*What you are asked to do*: With the line containing "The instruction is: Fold" as the start and the line containing "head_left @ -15" as the end, transcribe that span of the entries below exactly, including both.

*Source material*:

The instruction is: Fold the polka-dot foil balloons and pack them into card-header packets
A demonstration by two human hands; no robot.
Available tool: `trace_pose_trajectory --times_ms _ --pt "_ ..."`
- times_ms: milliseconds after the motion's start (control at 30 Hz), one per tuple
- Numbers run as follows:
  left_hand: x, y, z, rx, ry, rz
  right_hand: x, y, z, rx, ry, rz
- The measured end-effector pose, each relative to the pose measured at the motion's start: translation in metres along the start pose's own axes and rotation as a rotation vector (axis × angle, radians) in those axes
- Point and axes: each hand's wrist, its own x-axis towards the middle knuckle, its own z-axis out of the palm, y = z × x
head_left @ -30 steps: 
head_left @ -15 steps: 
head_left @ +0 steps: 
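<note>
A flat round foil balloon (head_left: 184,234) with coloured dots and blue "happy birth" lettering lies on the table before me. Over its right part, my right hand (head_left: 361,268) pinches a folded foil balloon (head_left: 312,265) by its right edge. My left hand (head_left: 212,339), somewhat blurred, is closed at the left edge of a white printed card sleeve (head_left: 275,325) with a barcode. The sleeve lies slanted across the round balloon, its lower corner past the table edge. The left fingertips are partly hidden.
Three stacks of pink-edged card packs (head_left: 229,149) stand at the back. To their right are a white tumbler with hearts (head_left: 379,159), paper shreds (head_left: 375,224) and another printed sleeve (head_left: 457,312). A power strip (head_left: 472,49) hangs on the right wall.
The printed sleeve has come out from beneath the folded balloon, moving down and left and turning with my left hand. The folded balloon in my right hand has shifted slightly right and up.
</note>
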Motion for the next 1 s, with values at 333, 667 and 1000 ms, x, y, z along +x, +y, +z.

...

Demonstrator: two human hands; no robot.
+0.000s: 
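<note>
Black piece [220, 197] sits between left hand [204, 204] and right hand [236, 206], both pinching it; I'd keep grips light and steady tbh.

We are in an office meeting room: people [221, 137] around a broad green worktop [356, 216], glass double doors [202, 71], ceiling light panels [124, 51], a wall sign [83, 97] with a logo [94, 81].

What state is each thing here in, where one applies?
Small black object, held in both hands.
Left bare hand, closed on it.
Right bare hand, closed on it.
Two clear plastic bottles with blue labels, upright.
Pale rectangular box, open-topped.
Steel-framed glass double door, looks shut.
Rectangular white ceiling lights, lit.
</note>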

*Task result*:
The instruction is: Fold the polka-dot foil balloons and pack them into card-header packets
A demonstration by two human hands; no robot.
Available tool: `trace_pose_trajectory --times_ms _ --pt "_ ..."`
- times_ms: milliseconds after the motion's start (control at 30 Hz), one per tuple
- Numbers run as follows:
  left_hand: x, y, z, rx, ry, rz
  right_hand: x, y, z, rx, ry, rz
- The measured end-effector pose, each relative to the pose measured at the motion's start: translation in metres along the start pose's own axes and rotation as a rotation vector (axis × angle, radians) in those axes
- Point and axes: each hand's wrist, its own x-axis towards the middle knuckle, its own z-axis out of the palm, y = z × x
head_left @ -30 steps: 
head_left @ -15 steps: 

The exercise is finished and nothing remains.